A few times on my trip a friend met me somewhere in the world. So when we were in expensive Dubai, we were splitting most costs in half, which also made it affordable for me.

I splurged on occasion and stayed in a nicer hotel instead of a hostel or someone's home. I also splurged on a few tours, like the once in a lifetime week-long boat-tour of the Galapagos Islands. That shot my totals up for Ecuador, which could have been a 'cheap' country. But for me, it was worth it. Then, a country like Vietnam or Cambodia, evened it all out because it is so inexpensive. Lunch can be a huge plate of noodles for $2 and a beer for 50 cents. Yes, 50 cents.


Many people's first assumption is that traveling for an extended period of time must be very expensive. But this is just not so unless the words 'budget' or 'cheap' are not part of your vocabulary. The most expensive part of your trip will be transportation, but even then... it's still cheaper than you assume because you are only booking one way tickets and your dates are more flexible so you can find amazingly good deals. My first 15 months traveling around the world cost me less than $5,000 in airfare, and that is with stops in about twenty cities on nearly every continent. I can thank to STA Travel and the great internet deals on budget airlines in Asia (Air Asia) and Europe (Wizz Air, Ryan Air, Air Berlin... nearly every country has a slew of its own budget airlines that fly all over).

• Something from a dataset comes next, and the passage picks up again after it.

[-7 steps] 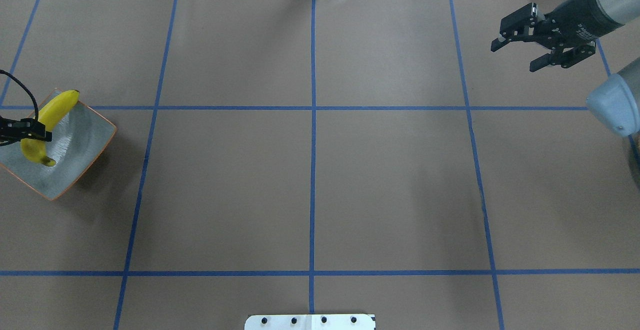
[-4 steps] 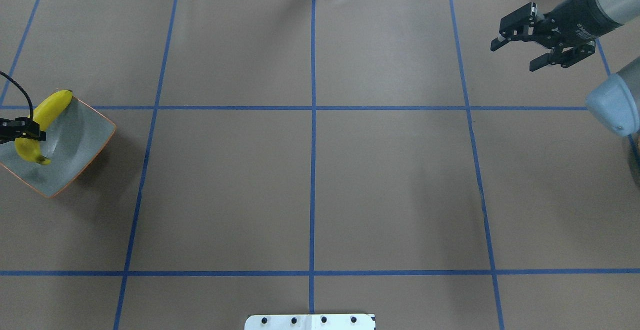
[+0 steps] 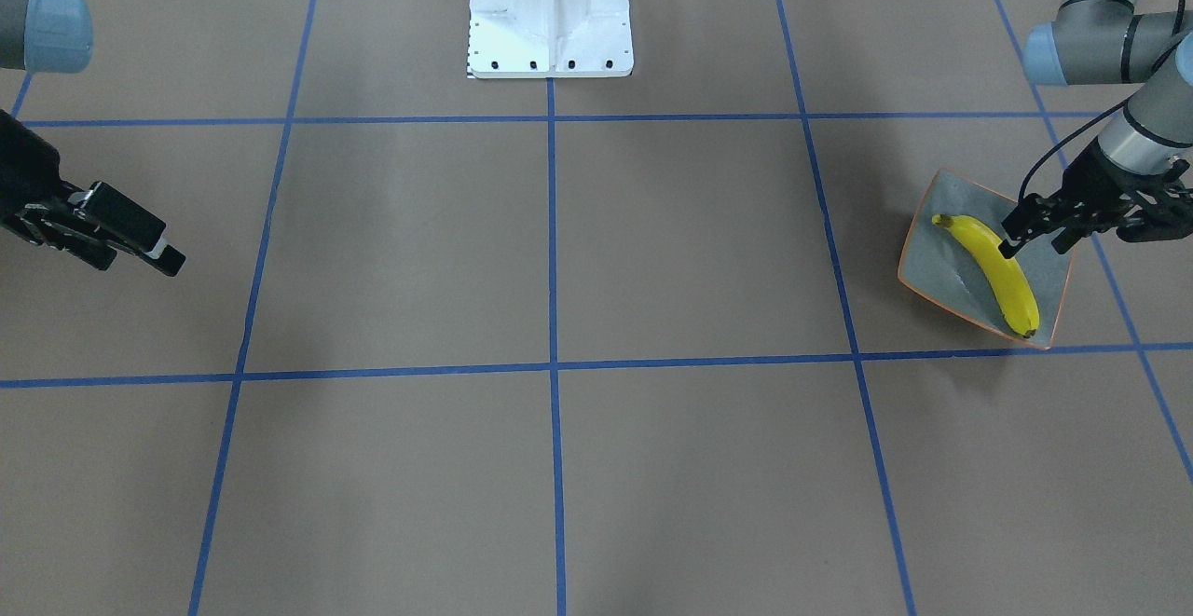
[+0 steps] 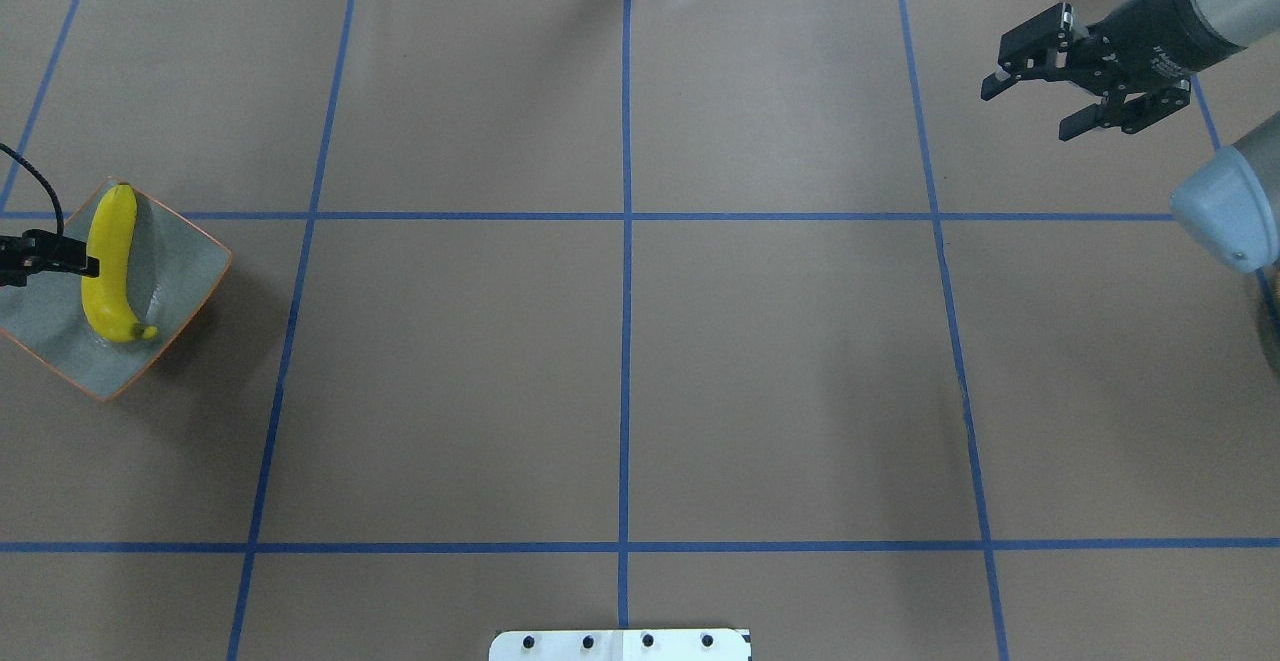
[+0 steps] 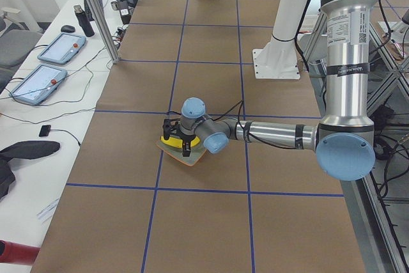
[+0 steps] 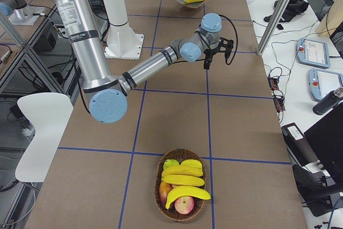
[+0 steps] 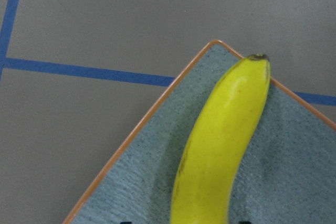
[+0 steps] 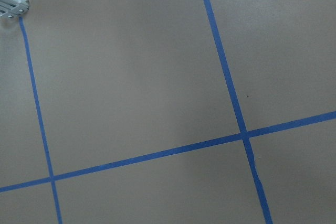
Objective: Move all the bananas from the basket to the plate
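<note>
The left gripper [image 3: 1035, 243] hangs low over the plate [image 3: 937, 266], which sits near the tabletop's [image 4: 780, 371] edge on the robot's left. Its fingers [image 3: 1018, 232] are spread wider than the banana [image 3: 995, 276] and grip nothing. In the left wrist view only two dark tips peek in at the bottom edge, one on each side of the fruit, with clear gaps between them and the yellow skin. From the front-facing view one fingertip sits right against the banana's upper flank, but whether it actually touches cannot be told.

The banana lies flat on the plate's grey-green surface. It runs roughly from corner to corner, and its dark tip reaches the orange rim at the corner.

The right gripper [image 4: 1027, 114] hangs above bare tabletop at the far right. Its fingers are wide apart and empty.

In the right-side view a wicker basket [image 6: 179, 217] stands near the tabletop's end on the robot's right, well apart from the plate. It holds more bananas [image 6: 184, 180] lying on top of some apples [image 6: 184, 204].
</note>
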`<state>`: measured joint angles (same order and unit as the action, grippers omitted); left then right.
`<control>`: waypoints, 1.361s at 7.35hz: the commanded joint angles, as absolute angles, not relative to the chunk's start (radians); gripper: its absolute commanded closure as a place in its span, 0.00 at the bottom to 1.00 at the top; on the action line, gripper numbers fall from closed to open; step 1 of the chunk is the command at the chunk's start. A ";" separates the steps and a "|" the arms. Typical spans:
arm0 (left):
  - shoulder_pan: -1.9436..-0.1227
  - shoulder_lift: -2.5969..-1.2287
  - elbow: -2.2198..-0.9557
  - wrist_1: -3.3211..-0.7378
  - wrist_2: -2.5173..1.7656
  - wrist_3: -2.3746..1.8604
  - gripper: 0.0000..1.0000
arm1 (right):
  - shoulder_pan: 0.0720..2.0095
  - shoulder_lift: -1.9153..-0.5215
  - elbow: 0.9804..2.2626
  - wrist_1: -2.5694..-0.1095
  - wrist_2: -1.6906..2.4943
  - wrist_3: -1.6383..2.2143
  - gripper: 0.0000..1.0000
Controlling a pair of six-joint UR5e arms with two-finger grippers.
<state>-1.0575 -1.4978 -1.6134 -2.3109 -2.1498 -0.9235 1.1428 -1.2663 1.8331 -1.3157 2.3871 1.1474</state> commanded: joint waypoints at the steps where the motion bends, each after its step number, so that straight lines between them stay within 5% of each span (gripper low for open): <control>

That's pretty great when you consider just one round trip ticket to Australia from the U.S. can be more than $2000.

Now, costs can certainly add up if you are staying at four and five star hotels and traveling in first class. It also can be very affordable if you stay in hostels and small, independent hotels and get all the discounts you can. Most hostels average around $20 per night depending on the country you are in (in Costa Rica I stayed at one that was $6 a night for a single room and in Australia some were $30 a bed). At the average rate it only costs me $600 a month for lodging. That's way less than the rent or a mortgage payment in Chicago. And that's not even taking into account all the nights I used -- the amazing worldwide hospitality network in which like-minded locals open up their homes to you free of charge as part of a larger cultural exchange. But what about before you left: Did you have some savings to feel secure in taking such a trip?

Good question. Well, first, I worked my ass off full time in television production for about 13 years. I have always been a saver and not much of a big spender so I put a lot of what I earned into the piggy bank. I never accrued any credit card balances or debt. I don't buy new shiny things just to have them or keep up with the Joneses or Garcias. For example: I owned the same used Honda Prelude my entire adult life.l I only sold it when I left to travel.


I've managed to avoid the other American dream -- to be a sucker for marketing and feel the need to run out and buy the latest iPhone, Plasma screen TV, DVD or even the fanciest latte. I am simply not much of a shopper, especially when it comes to clothes and shoes. I like cute stuff, but don't need name brands and don't need a million pairs of shoes.

So, don't let anyone scare you. Long term travel is totally doable and affordable. The fact that it cost me less to travel than to stay at home is a testament to that. And whatever savings I did spend, I certainly don't miss at all.